(PROMPT): Copy out every line of the records where the string "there" occurs.

====== LISTED ENTRIES

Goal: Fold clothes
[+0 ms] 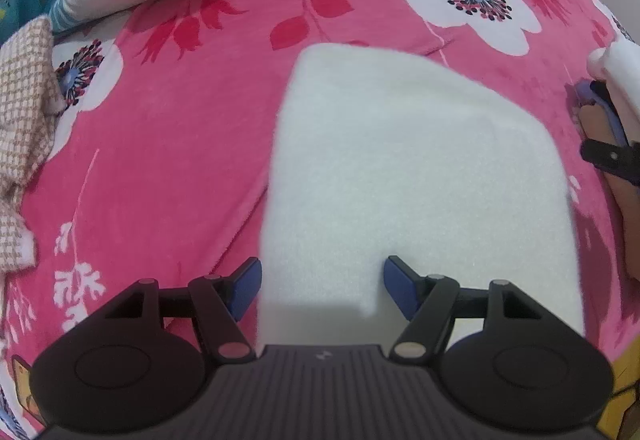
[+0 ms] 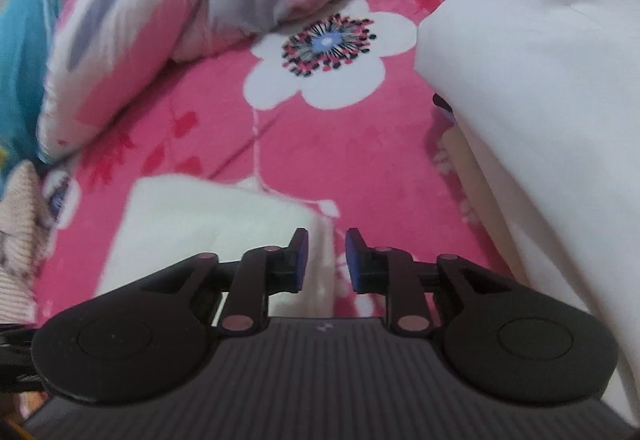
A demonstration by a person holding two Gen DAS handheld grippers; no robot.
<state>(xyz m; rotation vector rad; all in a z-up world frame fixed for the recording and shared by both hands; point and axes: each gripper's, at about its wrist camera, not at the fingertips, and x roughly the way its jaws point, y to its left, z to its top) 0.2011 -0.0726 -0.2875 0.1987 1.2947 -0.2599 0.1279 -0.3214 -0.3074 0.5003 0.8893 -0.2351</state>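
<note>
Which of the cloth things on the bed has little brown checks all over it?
The checked cloth crumpled at the left edge of the pink flowery blanket. The folded cloth in the middle is plain white, with no pattern.

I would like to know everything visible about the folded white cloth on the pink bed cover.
The white cloth looks soft and fleecy, plain, without print. It lies folded flat in a roughly rectangular block with rounded corners on the pink flowered bed cover. Its near edge reaches between the open fingers of the left hand-held gripper, which do not press it. Nothing lies on top of it.
</note>
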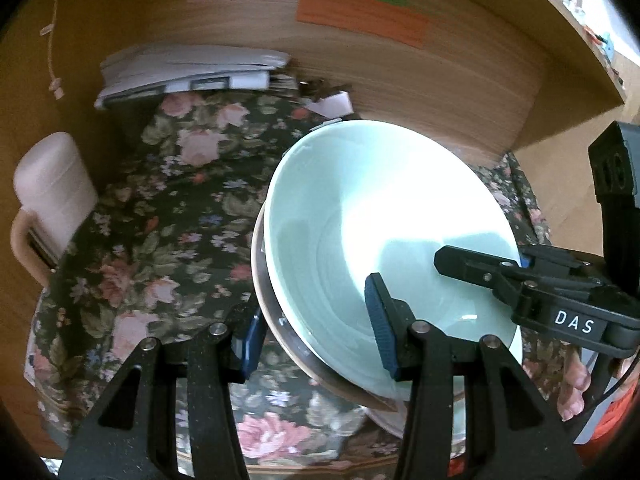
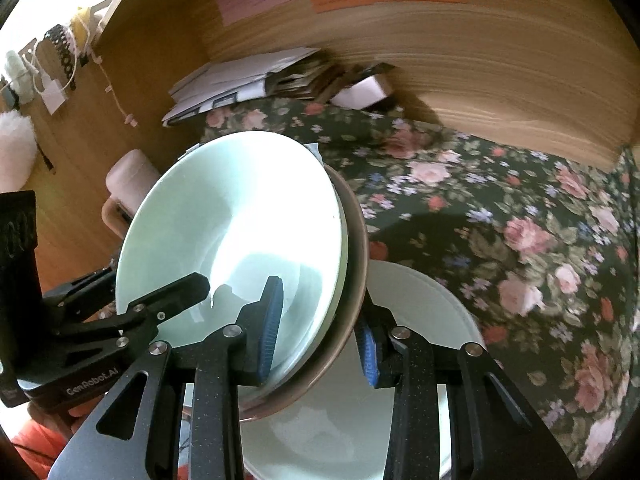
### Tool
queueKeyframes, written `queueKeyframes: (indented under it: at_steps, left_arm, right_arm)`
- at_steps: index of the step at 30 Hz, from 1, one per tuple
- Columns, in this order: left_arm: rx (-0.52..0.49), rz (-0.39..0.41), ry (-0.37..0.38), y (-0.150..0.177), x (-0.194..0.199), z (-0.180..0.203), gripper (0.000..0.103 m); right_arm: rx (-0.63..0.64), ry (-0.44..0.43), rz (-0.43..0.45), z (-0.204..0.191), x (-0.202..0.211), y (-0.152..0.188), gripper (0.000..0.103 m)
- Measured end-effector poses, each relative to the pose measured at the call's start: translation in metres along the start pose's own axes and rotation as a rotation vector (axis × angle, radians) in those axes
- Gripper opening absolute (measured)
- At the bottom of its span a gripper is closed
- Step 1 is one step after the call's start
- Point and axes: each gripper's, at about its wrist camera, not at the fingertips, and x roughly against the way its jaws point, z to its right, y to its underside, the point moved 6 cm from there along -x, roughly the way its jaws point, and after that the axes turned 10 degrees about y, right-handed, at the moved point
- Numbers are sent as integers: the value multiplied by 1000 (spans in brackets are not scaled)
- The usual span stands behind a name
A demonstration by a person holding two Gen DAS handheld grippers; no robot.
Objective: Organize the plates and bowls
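At the far left of the left wrist view I see a pale lidded jug (image 1: 52,188) standing by the wooden side wall, with a stack of papers (image 1: 188,72) at the far edge against the wooden back panel (image 1: 400,76). Between them and me the floral cloth of the surface (image 1: 160,216) lies bare, which I judge the best room for setting anything down. Moving right, my left gripper (image 1: 316,336) is clamped on the near-left rim of the stacked dishes: one blue pad sits inside the pale green bowl (image 1: 360,208), the other outside under the brown-rimmed bowl (image 1: 280,332) nested beneath it. I take the two-sided hold as a way to keep the tilted stack from slipping. Further right, the right gripper (image 2: 318,332) pinches the opposite rim of the same pair, one pad inside the green bowl, one behind the brown rim, so both grippers share the load. The stack appears raised and tipped, its far rim higher. Below it, on the near right, a white plate (image 2: 432,304) rests on the cloth, partly under the lifted bowls. To the right the surface is open until the panel's corner, though the back panel stands close behind the bowl's far rim, so I would watch that edge.
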Motion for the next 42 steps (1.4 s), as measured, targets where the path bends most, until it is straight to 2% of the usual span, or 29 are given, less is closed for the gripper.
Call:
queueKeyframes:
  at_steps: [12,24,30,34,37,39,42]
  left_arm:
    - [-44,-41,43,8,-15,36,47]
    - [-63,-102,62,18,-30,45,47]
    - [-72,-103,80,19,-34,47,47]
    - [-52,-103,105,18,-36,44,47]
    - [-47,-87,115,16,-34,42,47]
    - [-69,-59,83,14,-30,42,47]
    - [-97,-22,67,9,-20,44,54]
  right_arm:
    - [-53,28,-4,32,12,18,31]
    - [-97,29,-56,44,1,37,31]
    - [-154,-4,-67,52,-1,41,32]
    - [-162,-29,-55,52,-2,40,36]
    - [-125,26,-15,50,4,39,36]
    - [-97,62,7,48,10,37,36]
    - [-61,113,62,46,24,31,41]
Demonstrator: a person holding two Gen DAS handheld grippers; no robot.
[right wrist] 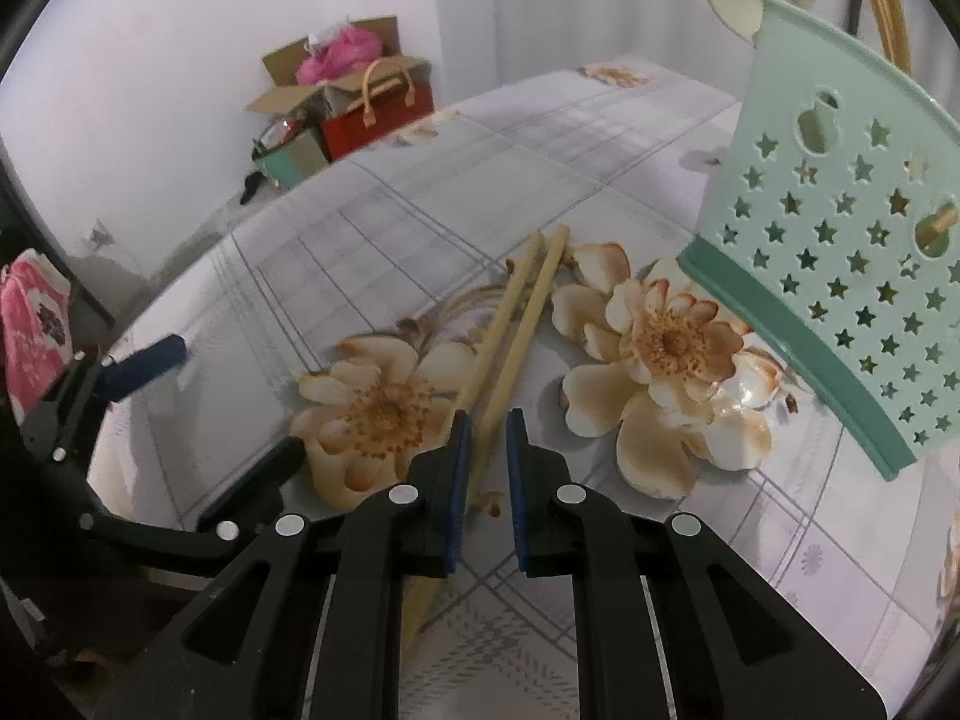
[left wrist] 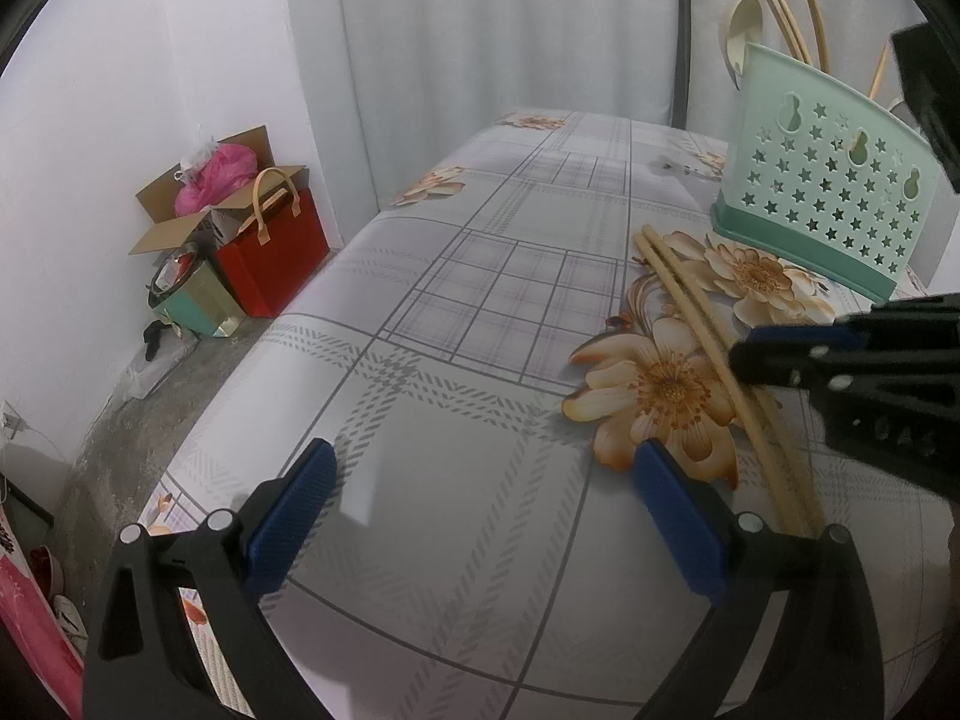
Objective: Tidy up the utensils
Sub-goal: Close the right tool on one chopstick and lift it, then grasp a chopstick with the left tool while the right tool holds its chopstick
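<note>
My right gripper (right wrist: 486, 438) had its fingers nearly closed around the two chopsticks (right wrist: 522, 324) lying on the flowered bench (right wrist: 420, 192) beside the green holder (right wrist: 840, 276); my left gripper (left wrist: 480, 516) hung released over bare cloth

White plaster wall (left wrist: 120, 120) at 10 o'clock; pale pleated curtain (left wrist: 480, 24) at 12. Table under checked, flower-printed cloth (left wrist: 480, 276) fills centre. Bare grey concrete floor (left wrist: 198, 372) at 8 o'clock, holding open cardboard box (left wrist: 198, 210), red gift bag (left wrist: 276, 264), teal box (left wrist: 198, 300). Light soft, even.
</note>
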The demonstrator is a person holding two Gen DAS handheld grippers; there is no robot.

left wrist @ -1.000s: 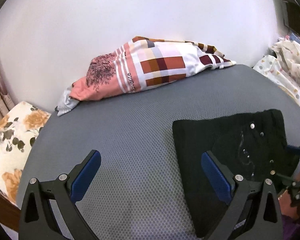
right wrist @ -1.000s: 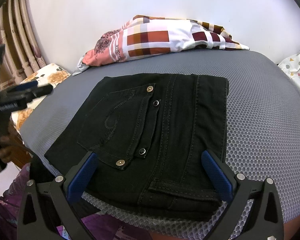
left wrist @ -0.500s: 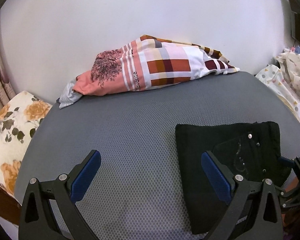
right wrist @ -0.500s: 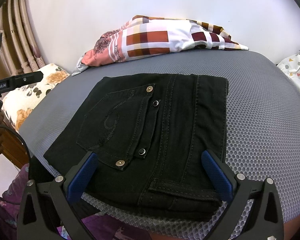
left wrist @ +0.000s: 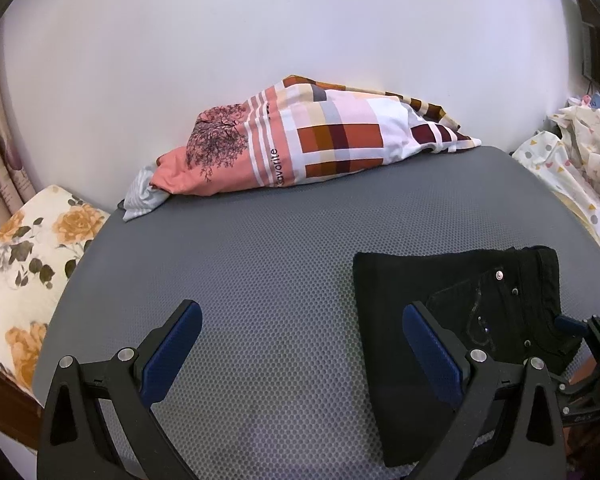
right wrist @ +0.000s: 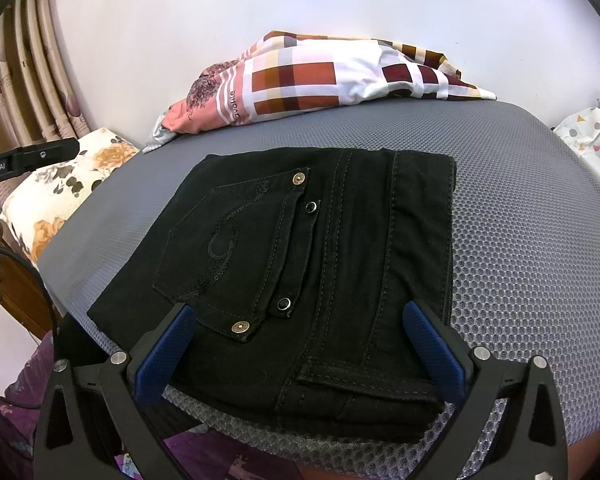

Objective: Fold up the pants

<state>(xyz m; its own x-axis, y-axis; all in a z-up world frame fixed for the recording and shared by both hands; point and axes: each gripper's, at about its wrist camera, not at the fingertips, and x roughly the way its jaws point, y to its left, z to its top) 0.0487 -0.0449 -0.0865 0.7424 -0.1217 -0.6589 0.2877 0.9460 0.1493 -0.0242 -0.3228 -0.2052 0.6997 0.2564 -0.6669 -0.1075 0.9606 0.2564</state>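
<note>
Left wrist view
- left gripper [left wrist: 300, 354]: jaws spread wide, nothing between them, hovering over bare mat near the front edge
- mat [left wrist: 260, 264]: grey honeycomb mesh, carries everything
- pants [left wrist: 456, 312]: black, folded into a flat rectangle, at the front right part of the mat, partly behind the right finger [left wrist: 432, 354]
- right gripper [left wrist: 580, 332]: only partly seen at the right border, just beside the pants' right end; cannot tell grip state from here
- pillow [left wrist: 312, 146]: checked, orange and white, along the back edge against the wall
- floral cushion [left wrist: 32, 264]: off the mat's left edge
- patterned cloth [left wrist: 572, 172]: heaped off the right edge

Right wrist view
- right gripper [right wrist: 298, 356]: released, jaws wide apart, straddling the near end of the pants, no grasp
- pants [right wrist: 340, 264]: folded stack at the front edge of the mat [right wrist: 532, 248], back pocket with rivets facing up, waistband end nearest the camera
- pillow [right wrist: 320, 80]: at the back edge, well apart from the pants
- floral cushion [right wrist: 60, 188]: beyond the left edge
- left gripper [right wrist: 28, 158]: one dark finger at the left border, grip state not readable from here
</note>
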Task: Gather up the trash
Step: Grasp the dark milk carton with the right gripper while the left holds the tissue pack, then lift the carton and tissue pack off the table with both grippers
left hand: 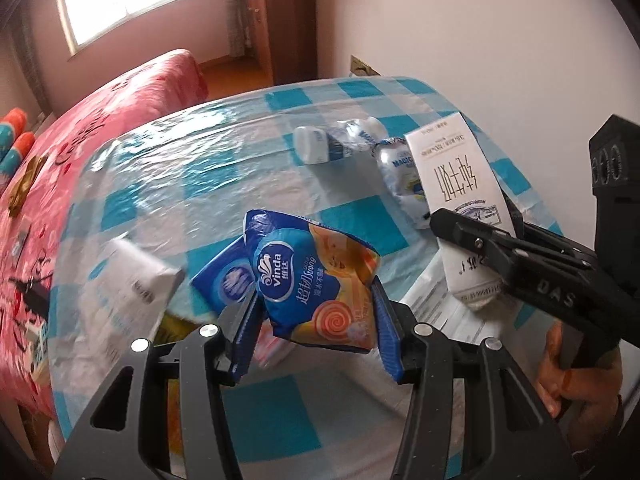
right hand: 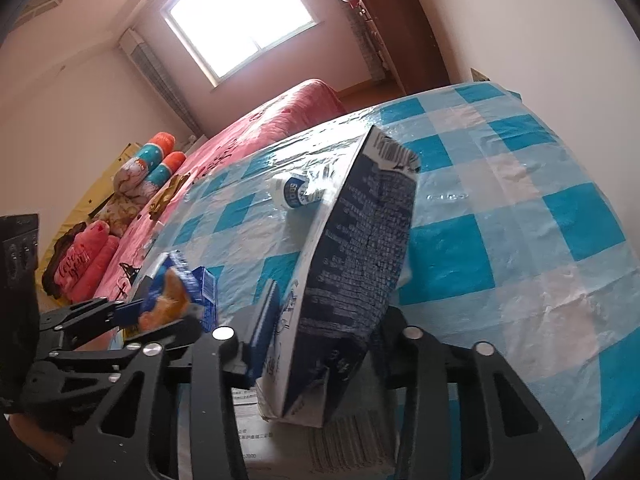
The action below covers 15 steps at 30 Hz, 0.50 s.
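My left gripper [left hand: 316,312] is shut on a blue and orange Vinda tissue wrapper [left hand: 304,280], held above the checked table; that wrapper [right hand: 172,292] and the left gripper [right hand: 160,312] also show at the left of the right wrist view. A white and dark blue milk carton [right hand: 360,248] stands tilted between the right gripper's pads, and my right gripper [right hand: 328,308] is shut on it. In the left wrist view the carton [left hand: 452,176] sits at the right with the right gripper [left hand: 476,220] around it. The carton's lower end is over a printed sheet [left hand: 452,316].
Two crumpled white and blue wrappers [left hand: 332,142] [left hand: 400,176] lie further back on the blue checked tablecloth [left hand: 200,180]. A small blue tissue pack [left hand: 224,280] and a blurred white box [left hand: 132,280] lie near the left gripper. A pink bed [left hand: 100,112] borders the table on the left.
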Each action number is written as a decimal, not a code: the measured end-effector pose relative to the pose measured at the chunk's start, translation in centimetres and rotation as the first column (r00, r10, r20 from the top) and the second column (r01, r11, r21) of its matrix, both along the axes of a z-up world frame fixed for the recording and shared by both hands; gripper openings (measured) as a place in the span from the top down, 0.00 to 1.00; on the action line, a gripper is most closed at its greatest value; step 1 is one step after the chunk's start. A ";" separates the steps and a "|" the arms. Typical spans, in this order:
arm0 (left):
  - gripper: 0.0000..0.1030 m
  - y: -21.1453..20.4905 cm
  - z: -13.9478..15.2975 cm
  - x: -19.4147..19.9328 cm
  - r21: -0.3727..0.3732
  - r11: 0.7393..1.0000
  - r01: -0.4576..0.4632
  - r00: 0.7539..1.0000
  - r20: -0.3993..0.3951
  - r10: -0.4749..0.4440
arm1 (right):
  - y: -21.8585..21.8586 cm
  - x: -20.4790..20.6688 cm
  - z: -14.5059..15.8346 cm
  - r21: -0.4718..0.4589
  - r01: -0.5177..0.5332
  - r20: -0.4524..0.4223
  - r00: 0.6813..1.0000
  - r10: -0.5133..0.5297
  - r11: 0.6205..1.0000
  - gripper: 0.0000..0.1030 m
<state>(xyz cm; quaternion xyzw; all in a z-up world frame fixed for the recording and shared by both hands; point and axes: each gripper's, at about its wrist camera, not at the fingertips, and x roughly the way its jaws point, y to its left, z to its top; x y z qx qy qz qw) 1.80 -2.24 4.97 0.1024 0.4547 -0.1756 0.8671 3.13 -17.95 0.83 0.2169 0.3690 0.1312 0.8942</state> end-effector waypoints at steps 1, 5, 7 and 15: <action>0.50 0.5 0.2 -0.4 -0.007 1.000 -0.007 1.000 0.006 0.007 | 0.1 0.0 0.0 -0.004 -0.004 0.004 1.000 0.004 1.000 0.63; 0.49 2.2 0.5 -1.8 -0.033 0.999 -0.039 0.999 0.013 0.039 | 0.4 -0.1 0.2 -0.010 -0.023 0.020 1.000 0.023 1.000 0.68; 0.49 3.3 0.5 -2.4 -0.049 0.997 -0.055 0.998 0.013 0.056 | 0.6 -0.2 0.3 -0.013 -0.035 0.030 0.999 0.035 0.999 0.71; 0.49 7.3 0.3 -4.9 -0.116 0.986 -0.117 0.993 0.018 0.120 | 1.8 -1.0 1.2 -0.061 -0.062 0.093 0.993 0.067 0.996 0.75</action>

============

(OUTPUT FOR THIS EXERCISE):
- Point and axes: each gripper's, at about its wrist camera, not at the fingertips, and x roughly against the way its jaws point, z to its right, y to its underside, the point moved 6 cm from there along -x, roughly the way its jaws point, and after that the axes turned 10 degrees about y, right-handed, at the moved point
The demonstrator is a person holding two Gen DAS handheld grippers; there is no robot.

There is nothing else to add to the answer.